Memory Source¤

In-memory data source for testing and small datasets.

datarax.sources.memory_source ¤

In-memory data source implementation for Datarax.

This module provides a data source that serves data from in-memory collections with support for both stateless and stateful operation modes.

logger `module-attribute` ¤

logger = logging.getLogger(__name__)

MemorySourceConfig `dataclass` ¤

MemorySourceConfig(cacheable: bool = False, batch_stats_fn: Callable | Module | None = None, precomputed_stats: dict[str, Any] | None = None, stochastic: bool = False, stream_name: str | None = None, shuffle: bool = False, cache_size: int = 0, prefetch_size: int = 0, track_metadata: bool = False, shard_id: int | None = None, num_workers: int = 1)

Bases: StructuralConfig

Configuration for MemorySource (in-memory data source).

Parameters:

Name	Type	Description	Default
`shuffle`	`bool`	Whether to shuffle data on each epoch	`False`
`cache_size`	`int`	Number of batches to cache (0 = no caching)	`0`
`prefetch_size`	`int`	Number of items to prefetch (0 = no prefetching)	`0`
`track_metadata`	`bool`	Whether to track metadata for each record	`False`
`shard_id`	`int \| None`	Optional shard identifier for distributed processing	`None`
`num_workers`	`int`	Number of parallel workers (default 1). When > 1, each worker (identified by shard_id) receives a disjoint partition of the globally-shuffled elements.

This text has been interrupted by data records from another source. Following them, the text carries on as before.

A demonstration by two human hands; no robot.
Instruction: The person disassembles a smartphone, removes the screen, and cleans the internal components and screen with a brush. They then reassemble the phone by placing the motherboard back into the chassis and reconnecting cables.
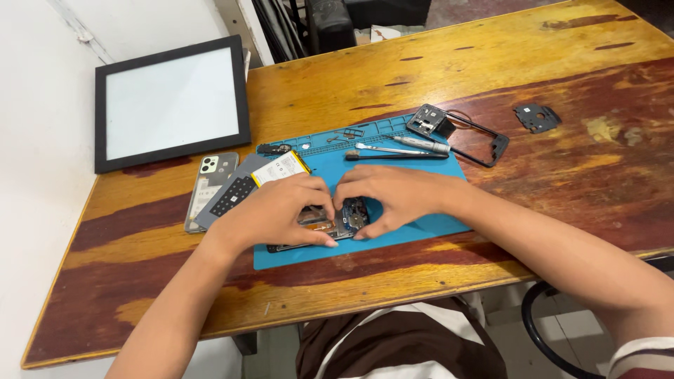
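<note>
Nearest the camera: lap of the person in a brown and white garment [407, 344], below the near edge of the wooden table [435, 274].

Item 1. Opened phone [344, 223], back removed, circuit board and dark inner parts exposed. It lies flat on the near half of the blue work mat [421, 179], largely covered by both hands.

Item 2. Left hand [284, 210]. Palm down over the left part of the opened phone, fingers curled, thumb and forefinger pinched narrow at the board. Whether anything small sits between them cannot be told.

Item 3. Right hand [390, 196]. Palm down over the right part of the phone, fingers bent, tips pressing on the board and touching the left hand's fingertips. It grasps no separate thing that can be seen.

Item 4. Phone battery [279, 168], white with a yellow edge, on the mat's far left corner, just beside the left hand.

Item 5. Dark grey panel [235, 193], flat, partly under the battery, left of the mat.

Item 6. Phone back cover [207, 189], pale, camera cluster at the top, touching the grey panel on its left.

Item 7. Screwdriver [421, 144] and tweezers [382, 149], side by side at the mat's far edge.

Item 8. Black phone frame [484, 144] with a small square part [430, 119] on its left end, half off the mat.

Item 9. Small black bracket [537, 116], well apart on the bare table, far right.

Item 10. Black-framed white panel [172, 102], at the table's far left corner.
</note>
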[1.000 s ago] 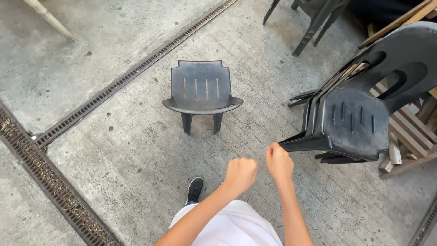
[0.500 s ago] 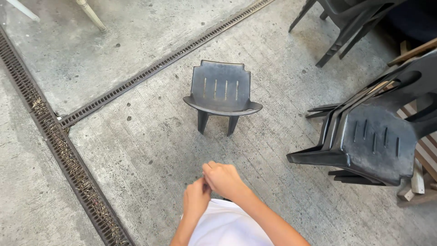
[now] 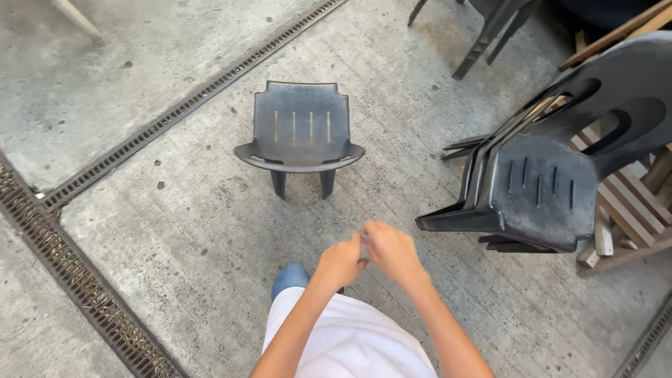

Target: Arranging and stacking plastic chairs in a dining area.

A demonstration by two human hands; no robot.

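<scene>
The concrete floor (image 3: pixel 175 238) fills the view, grey and scuffed, cut by two metal drain grates — one long grate (image 3: pixel 70 280) running down the left side and a narrower grate (image 3: pixel 203 98) slanting up toward the top.

On the right a stack of dark plastic chairs (image 3: pixel 539 182) leans tipped over on its side, seats facing the camera, resting against a slatted wooden pallet (image 3: pixel 630 210) behind it. At the top right stand the legs of another dark chair (image 3: pixel 490 35), and at the top left a pale furniture leg (image 3: pixel 77 17) pokes in.

A single dark plastic chair (image 3: pixel 302 133) stands upright on the floor in the middle, well apart from the stack, its slotted seat facing up and its front legs toward the person.

Below it the person's white shirt (image 3: pixel 350 343) and one blue-clad leg (image 3: pixel 290 276) show at the bottom edge.

The left hand (image 3: pixel 341 260) and right hand (image 3: pixel 390 250) meet in front of the body, touching each other, fingers curled in — each grip is closed, but whether anything small is pinched between them cannot be told. Both hands hang near the single chair without touching it.
</scene>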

Worker k gets elements at global positions [k::num_workers].	`1`

shuffle `class-attribute` `instance-attribute` ¤

shuffle: bool = False

cache_size `class-attribute` `instance-attribute` ¤

cache_size: int = 0

prefetch_size `class-attribute` `instance-attribute` ¤

prefetch_size: int = 0

track_metadata `class-attribute` `instance-attribute` ¤

track_metadata: bool = False

shard_id `class-attribute` `instance-attribute` ¤

shard_id: int | None = None

num_workers `class-attribute` `instance-attribute` ¤

num_workers: int = 1

cacheable `class-attribute` `instance-attribute` ¤

cacheable: bool = False

batch_stats_fn `class-attribute` `instance-attribute` ¤

batch_stats_fn: Callable | Module | None = None

precomputed_stats `class-attribute` `instance-attribute` ¤

precomputed_stats: dict[str, Any] | None = None

stochastic `class-attribute` `instance-attribute` ¤

stochastic: bool = False

stream_name `class-attribute` `instance-attribute` ¤

stream_name: str | None = None

MemorySource ¤

MemorySource(config: MemorySourceConfig, data: dict[str, Any] | list[Any] | Sequence[Any], *, rngs: Rngs | None = None, name: str | None = None)

Bases: DataSourceModule

In-memory data source for Datarax.

This data source serves data from in-memory collections and supports both stateless and stateful operation modes.

Key Features:

- Dual-mode operation (stateless iteration and stateful with internal index)
- Random access via __getitem__
- Optional shuffling with RNG support
- Batch retrieval with get_batch method
- Support for dictionary and list/sequence data
- Batch-first design for efficient processing

Examples:

Create source with list data:

# Create source with list data
data = [{'x': i, 'y': i*2} for i in range(100)]
config = MemorySourceConfig(shuffle=False)
source = MemorySource(config, data, rngs=nnx.Rngs(0))

# Stateless iteration
for item in source:
    process(item)

# Stateful iteration with internal index
batch = source.get_batch(32)  # Gets next 32 items

# With shuffling
config = MemorySourceConfig(shuffle=True)
source = MemorySource(config, data, rngs=nnx.Rngs(0))

Parameters:

Name	Type	Description	Default
`config`	`MemorySourceConfig`	Configuration for the MemorySource	required
`data`	`dict[str, Any] \| list[Any] \| Sequence[Any]`	Either a dictionary mapping keys to data arrays or a list/sequence of elements. If a dictionary is provided, all values must have the same first dimension size.	required
`rngs`	`Rngs \| None`	Optional RNG state for shuffling and stateful iteration	`None`
`name`	`str \| None`	Optional name for the module (defaults to "MemorySource")	`None`

Raises:

Type	Description
`ValueError`	If dictionary data has inconsistent lengths
`TypeError`	If data is a string

config `instance-attribute` ¤

config: MemorySourceConfig

data `instance-attribute` ¤

data: dict[str, Any] | list[Any] | Sequence[Any] = nnx.data(data)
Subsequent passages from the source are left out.